(YOUR GOAL): Give the number of lines below that contain the word "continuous", and nothing else.

[Entries taken from a collection]
######

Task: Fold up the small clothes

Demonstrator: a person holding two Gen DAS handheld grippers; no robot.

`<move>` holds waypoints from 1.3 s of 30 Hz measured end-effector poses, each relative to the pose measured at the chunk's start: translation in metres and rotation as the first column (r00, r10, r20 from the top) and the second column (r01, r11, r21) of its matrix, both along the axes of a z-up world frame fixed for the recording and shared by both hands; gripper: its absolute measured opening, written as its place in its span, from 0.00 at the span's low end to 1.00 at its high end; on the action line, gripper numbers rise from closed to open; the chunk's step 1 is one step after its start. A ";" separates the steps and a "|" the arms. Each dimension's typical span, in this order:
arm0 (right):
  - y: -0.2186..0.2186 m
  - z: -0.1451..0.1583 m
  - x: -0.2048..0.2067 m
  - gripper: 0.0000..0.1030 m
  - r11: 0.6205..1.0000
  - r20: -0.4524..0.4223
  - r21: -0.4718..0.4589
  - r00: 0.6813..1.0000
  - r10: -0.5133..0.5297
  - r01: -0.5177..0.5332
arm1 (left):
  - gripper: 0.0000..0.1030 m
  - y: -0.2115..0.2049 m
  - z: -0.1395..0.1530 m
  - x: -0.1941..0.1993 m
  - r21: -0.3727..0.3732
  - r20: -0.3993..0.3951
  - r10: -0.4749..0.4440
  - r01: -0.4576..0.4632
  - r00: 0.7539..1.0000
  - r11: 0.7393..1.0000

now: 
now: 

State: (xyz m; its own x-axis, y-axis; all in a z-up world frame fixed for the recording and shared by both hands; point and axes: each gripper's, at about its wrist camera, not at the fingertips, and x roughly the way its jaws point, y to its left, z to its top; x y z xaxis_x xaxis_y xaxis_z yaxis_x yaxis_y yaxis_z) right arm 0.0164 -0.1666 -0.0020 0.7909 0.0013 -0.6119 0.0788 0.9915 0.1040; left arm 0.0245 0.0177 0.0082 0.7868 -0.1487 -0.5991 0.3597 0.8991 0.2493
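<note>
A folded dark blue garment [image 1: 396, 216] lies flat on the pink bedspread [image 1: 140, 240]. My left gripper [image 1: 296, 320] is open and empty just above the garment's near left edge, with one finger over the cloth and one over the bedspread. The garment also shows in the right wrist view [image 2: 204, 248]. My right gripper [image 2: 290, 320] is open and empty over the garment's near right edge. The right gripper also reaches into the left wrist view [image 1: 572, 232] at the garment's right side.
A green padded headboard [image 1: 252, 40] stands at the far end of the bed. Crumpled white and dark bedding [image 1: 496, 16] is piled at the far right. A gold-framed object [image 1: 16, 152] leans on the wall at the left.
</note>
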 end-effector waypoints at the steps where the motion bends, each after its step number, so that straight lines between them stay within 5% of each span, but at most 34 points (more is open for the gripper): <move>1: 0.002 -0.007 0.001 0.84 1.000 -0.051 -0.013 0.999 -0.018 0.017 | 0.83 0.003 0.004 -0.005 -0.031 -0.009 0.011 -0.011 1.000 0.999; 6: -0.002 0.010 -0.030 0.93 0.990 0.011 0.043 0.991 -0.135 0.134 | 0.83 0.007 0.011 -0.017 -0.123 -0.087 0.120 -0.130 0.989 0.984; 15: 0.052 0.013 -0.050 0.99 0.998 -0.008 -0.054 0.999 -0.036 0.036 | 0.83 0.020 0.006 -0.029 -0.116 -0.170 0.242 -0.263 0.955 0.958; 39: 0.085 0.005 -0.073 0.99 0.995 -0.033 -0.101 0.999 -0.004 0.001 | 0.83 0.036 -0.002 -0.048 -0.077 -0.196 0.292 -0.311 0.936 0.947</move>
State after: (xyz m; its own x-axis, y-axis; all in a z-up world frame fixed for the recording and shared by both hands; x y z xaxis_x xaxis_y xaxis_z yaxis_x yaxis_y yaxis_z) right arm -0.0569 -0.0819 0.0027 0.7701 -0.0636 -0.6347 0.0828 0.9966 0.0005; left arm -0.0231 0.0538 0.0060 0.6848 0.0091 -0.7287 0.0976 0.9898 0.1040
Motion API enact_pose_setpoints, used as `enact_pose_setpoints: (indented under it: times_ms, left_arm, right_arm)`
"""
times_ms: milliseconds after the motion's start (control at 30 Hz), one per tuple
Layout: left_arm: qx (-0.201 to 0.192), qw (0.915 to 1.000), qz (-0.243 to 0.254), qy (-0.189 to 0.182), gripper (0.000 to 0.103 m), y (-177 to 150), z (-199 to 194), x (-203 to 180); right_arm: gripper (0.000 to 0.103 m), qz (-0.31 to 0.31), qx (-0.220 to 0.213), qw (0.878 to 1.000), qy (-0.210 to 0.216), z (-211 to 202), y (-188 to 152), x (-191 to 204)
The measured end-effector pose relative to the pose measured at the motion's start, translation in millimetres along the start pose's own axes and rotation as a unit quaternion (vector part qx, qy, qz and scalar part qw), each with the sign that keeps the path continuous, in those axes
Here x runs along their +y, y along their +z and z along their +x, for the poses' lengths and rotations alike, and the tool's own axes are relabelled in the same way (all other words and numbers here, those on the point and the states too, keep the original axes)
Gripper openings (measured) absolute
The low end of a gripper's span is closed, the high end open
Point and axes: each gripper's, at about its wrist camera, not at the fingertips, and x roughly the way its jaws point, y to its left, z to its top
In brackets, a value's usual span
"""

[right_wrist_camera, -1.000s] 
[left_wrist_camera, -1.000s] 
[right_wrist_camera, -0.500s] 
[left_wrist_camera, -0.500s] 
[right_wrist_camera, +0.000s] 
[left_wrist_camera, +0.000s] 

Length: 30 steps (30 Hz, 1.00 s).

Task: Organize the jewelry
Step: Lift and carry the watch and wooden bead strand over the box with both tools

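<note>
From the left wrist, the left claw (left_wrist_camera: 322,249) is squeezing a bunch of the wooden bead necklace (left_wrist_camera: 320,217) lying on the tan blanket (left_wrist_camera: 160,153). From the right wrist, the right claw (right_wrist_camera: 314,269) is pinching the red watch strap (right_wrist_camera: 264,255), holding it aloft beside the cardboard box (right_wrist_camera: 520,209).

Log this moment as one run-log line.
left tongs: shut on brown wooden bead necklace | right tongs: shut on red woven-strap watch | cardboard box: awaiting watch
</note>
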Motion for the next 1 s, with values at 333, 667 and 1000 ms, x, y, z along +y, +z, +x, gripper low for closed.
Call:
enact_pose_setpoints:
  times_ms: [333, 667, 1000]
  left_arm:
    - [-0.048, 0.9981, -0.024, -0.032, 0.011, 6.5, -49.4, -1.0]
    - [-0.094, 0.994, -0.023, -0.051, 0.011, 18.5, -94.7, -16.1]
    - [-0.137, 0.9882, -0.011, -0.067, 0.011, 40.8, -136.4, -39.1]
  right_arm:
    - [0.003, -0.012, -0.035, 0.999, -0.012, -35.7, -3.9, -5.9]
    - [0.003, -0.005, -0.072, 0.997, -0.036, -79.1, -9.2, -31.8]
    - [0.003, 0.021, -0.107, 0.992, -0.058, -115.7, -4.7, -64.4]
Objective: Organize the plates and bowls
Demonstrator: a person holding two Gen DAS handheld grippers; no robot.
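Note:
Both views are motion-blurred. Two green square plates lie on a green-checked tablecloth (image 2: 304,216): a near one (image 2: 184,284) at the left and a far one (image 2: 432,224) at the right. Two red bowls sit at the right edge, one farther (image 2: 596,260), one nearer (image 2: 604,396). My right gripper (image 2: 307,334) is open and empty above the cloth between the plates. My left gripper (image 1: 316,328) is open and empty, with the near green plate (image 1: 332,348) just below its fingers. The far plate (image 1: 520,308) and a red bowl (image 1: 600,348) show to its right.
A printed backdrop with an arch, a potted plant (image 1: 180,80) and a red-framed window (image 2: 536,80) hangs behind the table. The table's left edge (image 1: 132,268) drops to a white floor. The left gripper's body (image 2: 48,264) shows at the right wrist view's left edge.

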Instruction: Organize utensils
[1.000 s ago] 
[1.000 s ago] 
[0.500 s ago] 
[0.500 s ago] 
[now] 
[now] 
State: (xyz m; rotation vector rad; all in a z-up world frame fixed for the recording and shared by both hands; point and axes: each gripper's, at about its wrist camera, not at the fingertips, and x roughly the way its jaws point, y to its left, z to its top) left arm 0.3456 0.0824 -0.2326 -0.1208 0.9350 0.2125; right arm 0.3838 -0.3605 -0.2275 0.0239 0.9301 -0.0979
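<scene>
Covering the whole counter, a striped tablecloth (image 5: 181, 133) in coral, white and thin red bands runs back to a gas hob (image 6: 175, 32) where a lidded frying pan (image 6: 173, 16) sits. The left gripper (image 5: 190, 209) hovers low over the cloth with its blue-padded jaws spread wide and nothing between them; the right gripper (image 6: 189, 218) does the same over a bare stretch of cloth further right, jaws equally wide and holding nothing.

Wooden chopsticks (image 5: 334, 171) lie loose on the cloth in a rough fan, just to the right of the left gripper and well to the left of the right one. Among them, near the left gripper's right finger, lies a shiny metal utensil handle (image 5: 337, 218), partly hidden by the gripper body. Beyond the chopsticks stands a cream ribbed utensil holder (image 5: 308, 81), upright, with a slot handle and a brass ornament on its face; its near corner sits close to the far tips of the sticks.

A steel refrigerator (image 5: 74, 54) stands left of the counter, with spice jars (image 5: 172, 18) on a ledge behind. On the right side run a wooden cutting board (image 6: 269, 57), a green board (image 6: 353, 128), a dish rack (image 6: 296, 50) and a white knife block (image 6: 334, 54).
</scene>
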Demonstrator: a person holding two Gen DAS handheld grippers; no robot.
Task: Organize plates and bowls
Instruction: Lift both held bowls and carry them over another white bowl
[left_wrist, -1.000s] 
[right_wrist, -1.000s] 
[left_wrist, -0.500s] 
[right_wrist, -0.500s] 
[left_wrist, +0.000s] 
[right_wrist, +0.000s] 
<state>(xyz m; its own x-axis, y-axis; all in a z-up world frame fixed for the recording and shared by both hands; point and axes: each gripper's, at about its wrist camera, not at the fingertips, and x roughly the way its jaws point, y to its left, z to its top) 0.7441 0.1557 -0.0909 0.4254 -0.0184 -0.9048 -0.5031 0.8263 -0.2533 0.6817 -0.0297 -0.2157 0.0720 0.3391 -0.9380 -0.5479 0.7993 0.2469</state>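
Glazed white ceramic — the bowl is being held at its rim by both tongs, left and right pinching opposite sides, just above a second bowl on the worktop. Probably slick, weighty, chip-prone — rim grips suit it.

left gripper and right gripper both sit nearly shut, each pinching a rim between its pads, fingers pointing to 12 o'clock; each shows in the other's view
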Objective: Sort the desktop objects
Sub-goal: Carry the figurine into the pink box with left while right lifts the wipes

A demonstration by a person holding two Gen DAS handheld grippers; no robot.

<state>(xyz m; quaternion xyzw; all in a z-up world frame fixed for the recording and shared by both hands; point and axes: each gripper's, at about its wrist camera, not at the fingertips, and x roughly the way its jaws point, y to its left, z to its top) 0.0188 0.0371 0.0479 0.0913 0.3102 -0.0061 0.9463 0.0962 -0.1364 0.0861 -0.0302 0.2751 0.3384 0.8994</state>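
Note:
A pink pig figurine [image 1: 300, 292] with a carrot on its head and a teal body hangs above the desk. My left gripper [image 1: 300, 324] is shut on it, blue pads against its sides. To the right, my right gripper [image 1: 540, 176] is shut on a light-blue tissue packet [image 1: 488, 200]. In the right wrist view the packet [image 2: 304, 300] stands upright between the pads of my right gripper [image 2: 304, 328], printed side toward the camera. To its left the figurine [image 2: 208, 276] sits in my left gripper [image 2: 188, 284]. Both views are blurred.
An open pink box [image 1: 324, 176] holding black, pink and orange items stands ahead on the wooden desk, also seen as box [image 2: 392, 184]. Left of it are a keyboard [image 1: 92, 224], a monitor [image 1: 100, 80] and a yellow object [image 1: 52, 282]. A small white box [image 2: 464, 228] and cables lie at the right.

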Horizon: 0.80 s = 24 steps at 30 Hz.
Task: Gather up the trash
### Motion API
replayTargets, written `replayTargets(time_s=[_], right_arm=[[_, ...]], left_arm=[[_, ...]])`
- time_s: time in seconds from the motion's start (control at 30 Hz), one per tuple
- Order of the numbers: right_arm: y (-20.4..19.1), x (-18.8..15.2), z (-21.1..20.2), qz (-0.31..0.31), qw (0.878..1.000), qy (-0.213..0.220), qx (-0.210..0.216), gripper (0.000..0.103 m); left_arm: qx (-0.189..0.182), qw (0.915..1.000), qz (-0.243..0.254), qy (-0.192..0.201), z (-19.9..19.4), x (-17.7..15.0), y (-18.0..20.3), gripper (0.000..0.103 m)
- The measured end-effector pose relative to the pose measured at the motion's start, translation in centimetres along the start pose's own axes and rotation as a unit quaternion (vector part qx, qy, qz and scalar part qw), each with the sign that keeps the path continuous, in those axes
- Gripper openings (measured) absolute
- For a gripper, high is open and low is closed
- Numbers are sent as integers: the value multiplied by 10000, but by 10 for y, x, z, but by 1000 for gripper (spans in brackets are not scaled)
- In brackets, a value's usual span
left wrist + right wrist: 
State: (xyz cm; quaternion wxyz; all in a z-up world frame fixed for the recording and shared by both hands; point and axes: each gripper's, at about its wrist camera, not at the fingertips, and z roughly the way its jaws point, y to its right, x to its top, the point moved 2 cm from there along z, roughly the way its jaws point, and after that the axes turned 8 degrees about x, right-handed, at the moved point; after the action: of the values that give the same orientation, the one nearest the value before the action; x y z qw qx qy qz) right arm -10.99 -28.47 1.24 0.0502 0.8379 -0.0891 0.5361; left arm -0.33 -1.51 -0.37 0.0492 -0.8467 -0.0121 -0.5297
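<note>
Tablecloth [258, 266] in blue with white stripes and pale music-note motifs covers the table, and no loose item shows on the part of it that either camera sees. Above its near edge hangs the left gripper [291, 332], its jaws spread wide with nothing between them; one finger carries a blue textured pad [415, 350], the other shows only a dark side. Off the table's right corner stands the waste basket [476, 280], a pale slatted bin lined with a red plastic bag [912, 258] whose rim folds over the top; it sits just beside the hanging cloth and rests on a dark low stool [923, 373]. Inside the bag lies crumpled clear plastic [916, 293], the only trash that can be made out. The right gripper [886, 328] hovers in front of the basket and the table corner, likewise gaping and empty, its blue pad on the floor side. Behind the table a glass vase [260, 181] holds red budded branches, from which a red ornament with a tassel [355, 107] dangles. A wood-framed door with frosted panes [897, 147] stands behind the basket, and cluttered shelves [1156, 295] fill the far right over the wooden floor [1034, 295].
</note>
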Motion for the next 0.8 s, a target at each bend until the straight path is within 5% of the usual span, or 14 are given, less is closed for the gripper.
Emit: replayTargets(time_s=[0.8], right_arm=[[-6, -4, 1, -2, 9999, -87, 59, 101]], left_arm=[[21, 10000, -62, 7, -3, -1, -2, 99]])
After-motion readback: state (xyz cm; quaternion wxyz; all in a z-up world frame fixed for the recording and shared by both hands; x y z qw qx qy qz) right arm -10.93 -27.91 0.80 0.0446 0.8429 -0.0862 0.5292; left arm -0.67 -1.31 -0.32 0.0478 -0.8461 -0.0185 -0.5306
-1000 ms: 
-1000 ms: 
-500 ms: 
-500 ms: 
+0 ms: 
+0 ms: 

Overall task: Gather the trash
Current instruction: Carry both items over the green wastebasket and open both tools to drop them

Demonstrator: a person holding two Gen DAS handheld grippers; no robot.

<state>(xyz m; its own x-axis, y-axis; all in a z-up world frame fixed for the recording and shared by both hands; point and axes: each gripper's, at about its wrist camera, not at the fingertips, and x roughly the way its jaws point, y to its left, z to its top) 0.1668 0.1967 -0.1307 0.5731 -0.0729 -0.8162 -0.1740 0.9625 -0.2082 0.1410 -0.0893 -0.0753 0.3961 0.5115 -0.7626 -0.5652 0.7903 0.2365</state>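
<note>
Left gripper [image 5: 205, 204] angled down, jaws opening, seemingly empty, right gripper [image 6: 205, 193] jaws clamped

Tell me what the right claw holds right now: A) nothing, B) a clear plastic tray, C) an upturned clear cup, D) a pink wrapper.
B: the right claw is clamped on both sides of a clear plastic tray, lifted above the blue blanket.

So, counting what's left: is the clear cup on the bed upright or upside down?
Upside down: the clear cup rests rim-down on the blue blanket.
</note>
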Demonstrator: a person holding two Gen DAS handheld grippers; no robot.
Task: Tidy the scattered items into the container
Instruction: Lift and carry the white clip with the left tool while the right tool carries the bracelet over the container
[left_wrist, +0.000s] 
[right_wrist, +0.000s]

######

(EXERCISE ANSWER): 2